Home insurance linked to your mortgage in Spain
Banks sell home insurance as a requirement. It isn't — at least not the way they frame it. Spanish mortgage law requires the property to be insured against fire for the duration of the loan. The bank wants its collateral protected. Fair enough. But the law says nothing about buying that insurance from the bank. That distinction costs them money, so they train their staff to blur it.
What is actually mandatory
The bank can require you to hold a home insurance policy (poliza de hogar) covering at least fire damage for the reconstruction value of the property. This appears in the mortgage deed (escritura) as a contractual obligation.
What the bank cannot require: that you buy this insurance from them. Law 5/2019 on real estate credit contracts (Ley de Contratos de Credito Inmobiliario) states that the bank must accept a policy from any insurer, provided it meets the minimum coverage requirements. Bank staff sometimes claim "you must take ours." They are lying. They know they are lying. They say it because it works.
Cost with the bank vs. independent
The numbers from real mortgage offers tell the story. Bank-provided home insurance typically costs 400-600 euros per year for a standard apartment. Users report 484 euros/year with Caser through Ibercaja and 500-700 euros/year through CaixaBank. An equivalent policy bought directly from Pelayo, Linea Directa, or Mapfre costs 150-250 euros/year for comparable coverage.
That is a 100-200% markup for the same protection. The bank does not insure better. It charges more.

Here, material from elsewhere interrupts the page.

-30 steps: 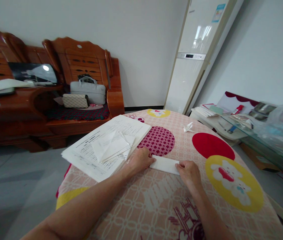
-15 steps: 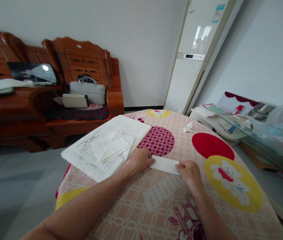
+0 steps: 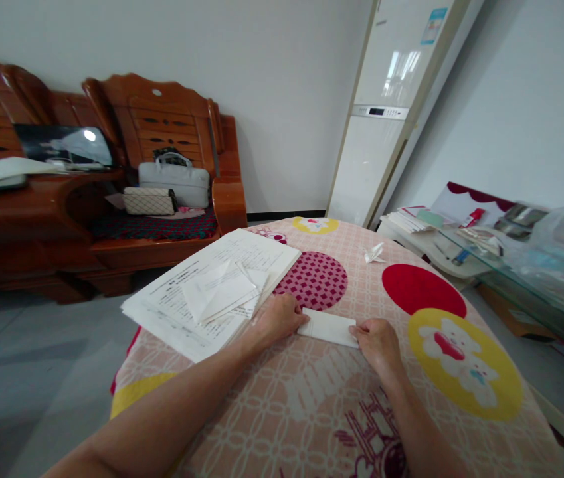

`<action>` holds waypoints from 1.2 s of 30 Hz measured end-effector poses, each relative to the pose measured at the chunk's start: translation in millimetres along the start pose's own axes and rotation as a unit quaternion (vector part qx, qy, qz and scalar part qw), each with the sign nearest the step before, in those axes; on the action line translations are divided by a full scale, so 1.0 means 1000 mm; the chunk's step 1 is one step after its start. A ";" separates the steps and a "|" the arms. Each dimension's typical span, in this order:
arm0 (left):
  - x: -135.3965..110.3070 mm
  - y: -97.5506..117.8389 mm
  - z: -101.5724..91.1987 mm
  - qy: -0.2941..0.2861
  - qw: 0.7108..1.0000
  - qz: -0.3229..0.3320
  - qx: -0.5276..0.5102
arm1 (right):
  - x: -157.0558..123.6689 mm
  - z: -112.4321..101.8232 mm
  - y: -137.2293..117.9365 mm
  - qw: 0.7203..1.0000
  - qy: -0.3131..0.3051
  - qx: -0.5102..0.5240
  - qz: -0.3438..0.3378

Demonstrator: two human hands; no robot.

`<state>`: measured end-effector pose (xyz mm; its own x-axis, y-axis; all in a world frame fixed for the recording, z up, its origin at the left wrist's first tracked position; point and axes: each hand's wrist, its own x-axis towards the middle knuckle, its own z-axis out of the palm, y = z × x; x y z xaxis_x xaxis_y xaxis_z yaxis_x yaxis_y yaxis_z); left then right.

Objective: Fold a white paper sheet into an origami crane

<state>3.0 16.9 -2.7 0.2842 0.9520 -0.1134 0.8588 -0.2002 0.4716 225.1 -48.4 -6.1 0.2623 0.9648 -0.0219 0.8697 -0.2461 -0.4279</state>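
A narrow folded strip of white paper lies flat on the patterned tablecloth. My left hand presses its left end with fingers curled down onto it. At the strip's right end my right hand does the same, fingers closed on the paper edge. A stack of printed sheets with folded white paper on top lies just left of my left hand. A small folded paper figure sits farther back on the table.
A wooden sofa with a grey bag and a quilted purse stands behind at left. A tall white air conditioner fills the corner. At right is a glass-topped table with papers and plastic bags.
Both hands stay on the ends of the paper strip. The right hand has edged slightly left along it; the view has barely shifted.
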 end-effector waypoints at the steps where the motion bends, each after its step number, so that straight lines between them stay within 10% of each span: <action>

The typical rate discount (bonificacion) for taking the bank's home insurance is 0.10-0.20% off the interest rate. On a 200,000-euro mortgage, a 0.20% discount saves about 400 euros/year in interest. If the bank's insurance costs 300 euros/year more than an independent policy, the net benefit is just 100 euros/year. In many cases, the markup exceeds the saving. The bank wins either way.
The strategy that works
The most common approach in Spanish mortgage forums: sign up for the bank's home insurance to get the discounted rate (tipo bonificado), then switch to a cheaper policy after closing.
The process is straightforward. Before the 30-day window prior to annual renewal, send a cancellation letter to the bank's insurer (Caser for Ibercaja, VidaCaixa for CaixaBank, etc.). Simultaneously, take out a policy with another insurer and submit the new policy (poliza) to the bank. The bank is legally obligated to accept it.

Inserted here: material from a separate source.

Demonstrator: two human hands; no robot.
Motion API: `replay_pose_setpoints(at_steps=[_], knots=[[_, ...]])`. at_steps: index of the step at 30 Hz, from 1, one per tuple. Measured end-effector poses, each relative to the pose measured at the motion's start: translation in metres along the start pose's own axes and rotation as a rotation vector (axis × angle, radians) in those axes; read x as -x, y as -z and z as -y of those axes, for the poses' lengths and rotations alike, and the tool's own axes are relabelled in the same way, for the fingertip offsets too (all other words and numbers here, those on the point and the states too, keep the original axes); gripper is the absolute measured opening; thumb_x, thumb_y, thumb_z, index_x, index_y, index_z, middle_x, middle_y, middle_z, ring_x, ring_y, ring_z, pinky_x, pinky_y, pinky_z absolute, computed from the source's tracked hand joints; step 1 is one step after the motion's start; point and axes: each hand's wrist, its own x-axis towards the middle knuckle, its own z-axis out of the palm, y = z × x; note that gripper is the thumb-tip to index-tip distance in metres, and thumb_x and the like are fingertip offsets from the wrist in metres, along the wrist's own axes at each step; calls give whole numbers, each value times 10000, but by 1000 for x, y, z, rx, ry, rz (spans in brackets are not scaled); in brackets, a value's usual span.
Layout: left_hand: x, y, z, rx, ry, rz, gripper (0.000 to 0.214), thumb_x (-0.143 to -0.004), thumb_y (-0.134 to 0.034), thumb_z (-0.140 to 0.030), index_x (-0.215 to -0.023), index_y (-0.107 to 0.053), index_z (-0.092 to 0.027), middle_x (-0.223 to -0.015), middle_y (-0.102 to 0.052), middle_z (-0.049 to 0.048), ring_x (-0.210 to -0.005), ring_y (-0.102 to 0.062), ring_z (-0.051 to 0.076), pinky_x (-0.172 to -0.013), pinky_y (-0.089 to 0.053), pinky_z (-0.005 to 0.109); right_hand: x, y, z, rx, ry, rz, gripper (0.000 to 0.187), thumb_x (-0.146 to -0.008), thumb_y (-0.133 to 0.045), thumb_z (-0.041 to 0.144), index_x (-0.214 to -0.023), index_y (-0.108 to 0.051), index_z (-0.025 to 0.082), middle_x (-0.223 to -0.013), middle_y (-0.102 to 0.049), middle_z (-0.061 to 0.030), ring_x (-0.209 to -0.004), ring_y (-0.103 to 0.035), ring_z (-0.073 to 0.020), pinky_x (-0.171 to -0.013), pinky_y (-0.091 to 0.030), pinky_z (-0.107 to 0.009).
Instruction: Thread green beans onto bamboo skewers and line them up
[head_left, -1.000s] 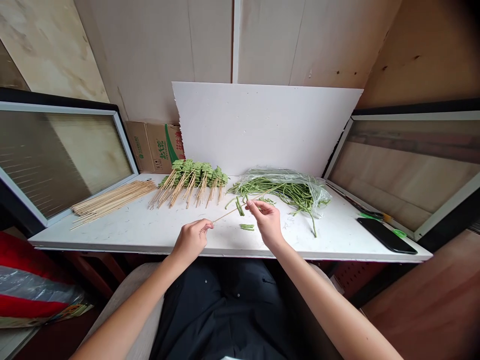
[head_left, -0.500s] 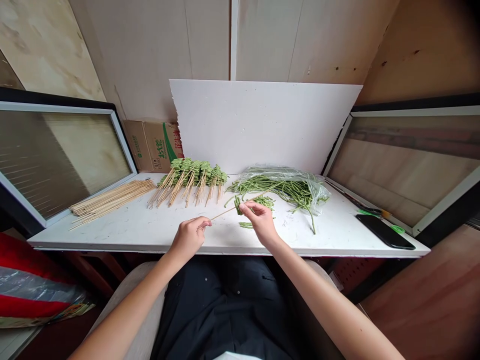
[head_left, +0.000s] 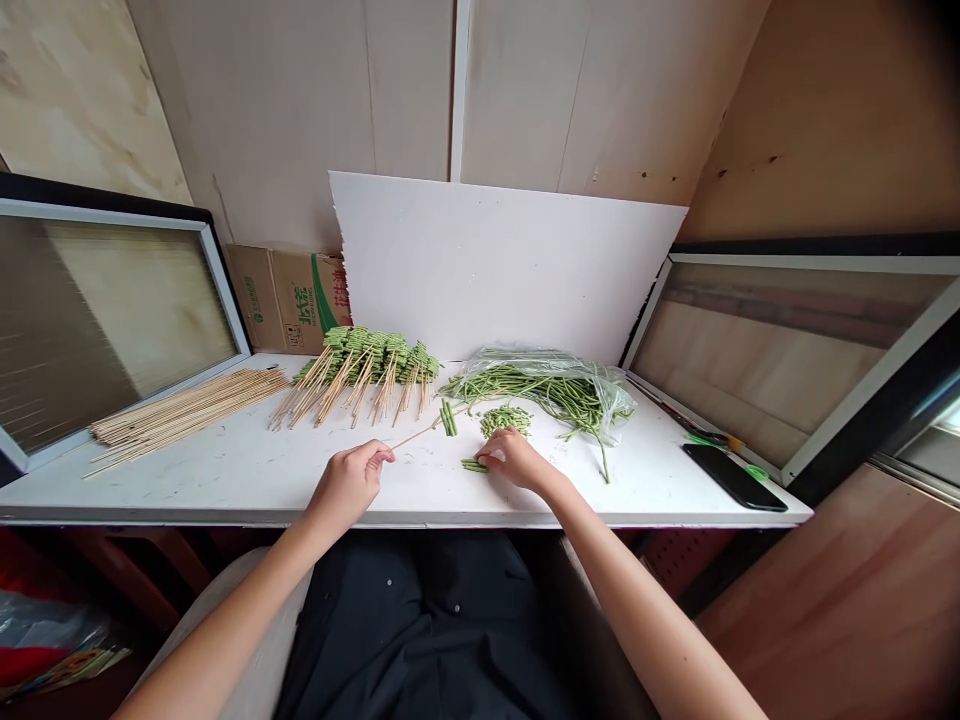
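Note:
My left hand (head_left: pixel 348 485) pinches the near end of a thin bamboo skewer (head_left: pixel 415 437), which slants away to the right. Cut green bean pieces (head_left: pixel 448 418) are threaded crosswise on its far part. My right hand (head_left: pixel 519 460) is down at the tabletop, thumb and fingers closed on the right end of a few short bean pieces (head_left: pixel 471 465) lying side by side. Just beyond that hand lies a small heap of cut bean pieces (head_left: pixel 505 417). The fingertips of my right hand are partly hidden.
Filled bean skewers (head_left: pixel 375 352) are stacked at the back, left of centre. Bare bamboo skewers (head_left: pixel 187 408) lie at the left. Long beans (head_left: pixel 555 388) spill from a clear bag. A black phone (head_left: pixel 731 477) rests at the right. Behind stand a cardboard box (head_left: pixel 281 300) and a white board (head_left: pixel 502 270).
My right hand has let go of the bean pieces on the skewer and dropped to the loose pieces on the table. My left hand still holds the skewer. The view has shifted slightly.

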Motion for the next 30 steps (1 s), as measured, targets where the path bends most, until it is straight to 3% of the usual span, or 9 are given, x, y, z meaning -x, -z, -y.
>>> replay_pose_setpoints(at_steps=[4,10,13,16,19,22,26,30], knots=[[-1,0,0,-1,1,3,276,-970,-482,-231,-878,-743,-222,-700,-743,9,-613,-696,182,-653,-526,270,1,-2,4,11,-19,3,56,-883,-804,265,-879,-858,254,-977,-798,-95,-1035,-647,-319,-981,-465,-437],[0,-2,2,33,17,1,262,-986,-493,-248,-887,-734,-222,-674,-709,-4,-621,-686,171,-653,-512,267,-1,-7,6,12,-43,-12,145,-931,-701,226,-932,-846,229,-920,-802,-101,-972,-667,-302,-892,-506,-407],[0,-2,4,45,19,-6,251,-986,-496,-234,-912,-735,-221,-702,-727,3,-664,-712,178,-678,-527,271,-3,-4,2,-9,-15,-99,183,-927,-699,215,-1041,-842,222,-946,-799,-108,-949,-666,-299,-926,-502,-443],[-1,-1,5,44,19,-21,247,-988,-495,-226,-920,-732,-223,-722,-738,5,-695,-730,184,-694,-539,276,-6,7,-5,-91,-55,-254,186,-936,-709,306,-1017,-847,210,-974,-784,-133,-918,-663,-296,-904,-518,-467],[-1,-1,5,42,16,-39,243,-986,-495,-221,-928,-731,-228,-719,-738,4,-704,-736,187,-696,-542,276,-6,21,-11,-321,-161,-402,306,-885,-766,489,-951,-838,199,-988,-785,-134,-875,-675,-268,-835,-551,-432],[-1,-1,6,43,12,-45,240,-984,-497,-215,-932,-731,-227,-728,-742,6,-711,-740,186,-689,-541,273,-6,31,-8,-664,-258,-452,470,-764,-842,614,-969,-805,193,-1003,-796,-104,-888,-701,-238,-780,-571,-369],[0,0,5,36,-3,-55,241,-984,-494,-205,-949,-732,-222,-751,-753,9,-719,-742,183,-706,-551,274,-5,35,8,-1091,-261,-385,488,-705,-914,582,-989,-785,207,-1022,-804,-76,-951,-735,-214,-855,-592,-352],[0,1,3,29,-16,-64,246,-980,-491,-205,-950,-735,-220,-743,-748,11,-709,-742,183,-701,-557,272,-6,34,19,-1265,-222,-426,518,-621,-994,513,-1004,-804,221,-1013,-816,-73,-984,-757,-231,-985,-593,-413]])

Users who have done this with Ibercaja and Kutxabank confirm it works without issues. The bank simply stops applying the home insurance discount — typically 0.10-0.20% — but the premium savings more than compensate.
What to check in the FEIN
Before signing, review the FEIN (Ficha Europea de Informacion Normalizada — the standardised European information sheet that Spanish banks must provide). The home insurance should appear as a bonificacion (discount), not an obligacion (requirement). If it appears as mandatory, request written clarification that it refers to having home insurance with any provider, not specifically with the bank.
For mixed-rate mortgages (hipoteca mixta), pay attention to when discounts are reviewed. If the review is annual, switching insurance before the first anniversary may trigger the loss of the discount from year two onward. If your fixed-rate period (tramo fijo) is long — say 10 years — this is irrelevant since discounts only affect the variable tranche.
Practical advice
If the discount makes financial sense after accounting for the markup, take the bank's insurance initially. If it does not, bring your own policy from day one and tell the bank to accept it. If they push back, ask them to put the refusal in writing. They will not.